An AP photographer saw two rebels in civilian clothes firing a mortar, and another preparing to fire a rocket-propelled grenade.

Throughout the day, the city was largely deserted with shops shuttered and residents staying indoors. U.S. troops blocked a city entrance.

In New York, ABC News President David Westin identified the slain cameraman as freelancer Burhan Mohammed Mazhour, who had been working for the network in Fallujah for two months.

"He died of gunshot wounds while covering a firefight in Fallujah," Westin said in a statement. "We are trying to confirm all the details surrounding his death and have asked the U.S. military for an investigation."

Iraqi doctors said Mazhour was shot in the head. It was unclear who killed him.

Witnesses said Mazhour and other journalists were taking cover behind a wall, with the Marines in front and the insurgents behind. After rebels fired a barrage of grenades at the U.S. troops, Mazhour peered around the wall and a bullet struck him in the forehead almost instantly.

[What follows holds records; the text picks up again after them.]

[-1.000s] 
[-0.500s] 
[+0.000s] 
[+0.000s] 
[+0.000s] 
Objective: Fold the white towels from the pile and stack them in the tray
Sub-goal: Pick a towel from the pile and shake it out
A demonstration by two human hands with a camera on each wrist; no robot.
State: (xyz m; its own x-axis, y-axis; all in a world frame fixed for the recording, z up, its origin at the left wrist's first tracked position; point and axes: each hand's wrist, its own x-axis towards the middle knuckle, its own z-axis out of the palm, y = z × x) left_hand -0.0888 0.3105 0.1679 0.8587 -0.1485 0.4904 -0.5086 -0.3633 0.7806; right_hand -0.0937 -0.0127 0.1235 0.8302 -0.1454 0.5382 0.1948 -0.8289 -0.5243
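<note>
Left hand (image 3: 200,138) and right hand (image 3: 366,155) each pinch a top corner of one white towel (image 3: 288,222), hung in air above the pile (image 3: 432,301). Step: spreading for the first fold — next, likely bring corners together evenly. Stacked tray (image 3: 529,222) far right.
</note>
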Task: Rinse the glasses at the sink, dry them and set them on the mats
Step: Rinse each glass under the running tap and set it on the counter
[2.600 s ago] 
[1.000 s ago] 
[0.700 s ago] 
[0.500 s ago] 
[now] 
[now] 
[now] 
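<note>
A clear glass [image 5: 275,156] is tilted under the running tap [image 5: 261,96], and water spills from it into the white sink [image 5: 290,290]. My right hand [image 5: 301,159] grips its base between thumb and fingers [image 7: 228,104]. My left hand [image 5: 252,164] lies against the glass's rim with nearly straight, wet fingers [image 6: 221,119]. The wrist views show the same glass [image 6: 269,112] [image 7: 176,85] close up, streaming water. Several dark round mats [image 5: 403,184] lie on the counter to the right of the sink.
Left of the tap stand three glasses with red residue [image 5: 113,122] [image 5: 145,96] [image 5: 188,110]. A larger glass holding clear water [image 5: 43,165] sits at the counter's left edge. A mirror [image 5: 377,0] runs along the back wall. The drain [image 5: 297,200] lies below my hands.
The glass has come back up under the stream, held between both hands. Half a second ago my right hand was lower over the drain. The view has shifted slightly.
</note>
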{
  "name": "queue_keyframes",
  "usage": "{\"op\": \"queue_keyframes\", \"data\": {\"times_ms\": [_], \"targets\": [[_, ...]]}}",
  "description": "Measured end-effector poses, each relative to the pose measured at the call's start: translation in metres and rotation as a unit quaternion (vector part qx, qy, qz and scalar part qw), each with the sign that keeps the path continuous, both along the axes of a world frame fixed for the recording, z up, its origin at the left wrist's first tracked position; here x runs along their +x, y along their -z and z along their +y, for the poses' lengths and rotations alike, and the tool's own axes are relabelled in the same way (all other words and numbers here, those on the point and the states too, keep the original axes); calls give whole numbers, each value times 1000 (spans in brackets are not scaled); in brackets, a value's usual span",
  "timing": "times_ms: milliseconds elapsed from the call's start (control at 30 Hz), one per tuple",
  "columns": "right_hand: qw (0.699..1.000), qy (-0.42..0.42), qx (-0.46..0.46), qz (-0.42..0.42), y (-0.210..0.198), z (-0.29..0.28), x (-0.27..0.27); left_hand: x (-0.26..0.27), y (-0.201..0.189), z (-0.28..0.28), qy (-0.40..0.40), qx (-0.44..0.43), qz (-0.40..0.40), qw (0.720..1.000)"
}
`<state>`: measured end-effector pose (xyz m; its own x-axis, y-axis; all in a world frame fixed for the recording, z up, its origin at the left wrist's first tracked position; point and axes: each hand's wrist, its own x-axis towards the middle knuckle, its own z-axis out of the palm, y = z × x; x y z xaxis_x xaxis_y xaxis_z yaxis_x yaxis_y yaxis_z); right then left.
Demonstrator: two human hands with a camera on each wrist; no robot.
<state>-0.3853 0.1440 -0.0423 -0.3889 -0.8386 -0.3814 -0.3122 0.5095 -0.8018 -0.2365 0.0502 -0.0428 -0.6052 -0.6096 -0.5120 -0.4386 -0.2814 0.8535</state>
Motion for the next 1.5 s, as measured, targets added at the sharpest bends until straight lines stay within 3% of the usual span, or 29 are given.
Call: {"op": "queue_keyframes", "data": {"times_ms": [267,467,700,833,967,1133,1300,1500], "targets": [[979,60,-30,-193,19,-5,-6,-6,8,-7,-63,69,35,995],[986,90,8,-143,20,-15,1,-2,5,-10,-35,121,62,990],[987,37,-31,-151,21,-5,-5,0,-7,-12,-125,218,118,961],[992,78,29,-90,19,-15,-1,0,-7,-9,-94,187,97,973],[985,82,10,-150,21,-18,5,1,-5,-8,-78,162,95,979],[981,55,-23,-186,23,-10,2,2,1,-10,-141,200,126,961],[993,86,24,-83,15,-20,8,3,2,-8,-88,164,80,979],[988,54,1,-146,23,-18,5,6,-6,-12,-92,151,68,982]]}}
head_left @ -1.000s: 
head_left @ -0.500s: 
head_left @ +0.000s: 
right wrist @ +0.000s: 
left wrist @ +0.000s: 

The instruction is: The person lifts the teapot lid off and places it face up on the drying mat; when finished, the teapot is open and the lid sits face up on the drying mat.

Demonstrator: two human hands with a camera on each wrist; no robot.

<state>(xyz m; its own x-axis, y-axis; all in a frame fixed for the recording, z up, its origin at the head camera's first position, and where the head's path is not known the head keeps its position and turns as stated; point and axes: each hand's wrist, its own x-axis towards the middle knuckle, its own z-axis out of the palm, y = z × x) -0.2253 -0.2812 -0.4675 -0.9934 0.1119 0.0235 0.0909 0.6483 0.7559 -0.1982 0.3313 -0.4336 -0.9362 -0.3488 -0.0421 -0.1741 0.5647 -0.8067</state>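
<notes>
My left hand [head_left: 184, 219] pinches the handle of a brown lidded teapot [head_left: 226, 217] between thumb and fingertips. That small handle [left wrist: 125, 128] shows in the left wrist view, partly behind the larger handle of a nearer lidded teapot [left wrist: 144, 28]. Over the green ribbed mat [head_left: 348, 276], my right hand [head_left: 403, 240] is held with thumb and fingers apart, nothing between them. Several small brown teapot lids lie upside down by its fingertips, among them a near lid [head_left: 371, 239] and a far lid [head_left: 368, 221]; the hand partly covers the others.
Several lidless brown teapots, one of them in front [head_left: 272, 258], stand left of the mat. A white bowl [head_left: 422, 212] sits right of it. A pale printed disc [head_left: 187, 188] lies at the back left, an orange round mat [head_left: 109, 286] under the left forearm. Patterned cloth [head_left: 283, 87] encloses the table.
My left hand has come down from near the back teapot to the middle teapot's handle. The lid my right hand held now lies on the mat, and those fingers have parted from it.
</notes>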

Diyaa al-Jumailee, a doctor at Fallujah hospital, said four other Iraqis were killed and six wounded. Witnesses said the dead included a shopowner, a customer and two bystanders.

Also Friday, Time magazine announced the shooting death of Omar Hashim Kamal, an Iraqi translator who worked in its Baghdad bureau. Kamal, who was shot Wednesday by unidentified assailants, died Friday of his wounds.

Earlier this month, an Iraqi freelance translator working for the Voice of America was shot to death along with his mother and young daughter. The killings appear to be part of a campaign by insurgents to target or intimidate Iraqis working with foreign companies and the U.S.-led coalition that is governing Iraq.

In northern Iraq, near the city of Kirkuk, four people en route to a wedding died when the vehicles they were riding in struck an anti-tank mine. The explosion in the town of Shwan injured 12 other people, police said.

Late Thursday, authorities extinguished a fire at an oil well west of Kirkuk that was bombed by insurgents the previous day. The well was not being tapped at the time of the blast and was not closely guarded, said Gen. Mohammed Amin, the Iraqi Civil Defense Corps chief in the area.

Kirkuk is one of Iraq's main oil-producing regions. Rebels have previously targeted the oil industry, blowing up pipelines, killing workers and firing rockets at the oil ministry building in Baghdad.

A pipeline in southern Iraq was on fire Friday, an official from Iraq's State Oil Marketing Organization said. Crude exports from the region were not affected, he said, and its cause was not clear.

Oil is Iraq's most valuable export, and the country must sell more to pay for rebuilding an economy shattered by wars, sanctions and misrule. Confronted with political tensions and terror attacks, Iraq's Governing Council and its American backers recognize that rising oil revenues are essential to the creation of jobs and social stability.

Also Friday, a U.N. electoral team, which will look at technical aspects of selecting Iraq's interim government in the lead-up to the June 30 transfer of sovereignty, arrived in Baghdad. The team, which includes security personnel, is led by Carina Perelli, a U.N. expert on Iraq, spokesman Fred Eckhard said in New York. A second U.N. delegation, headed by top envoy Lakhdar Brahimi, is expected in early April.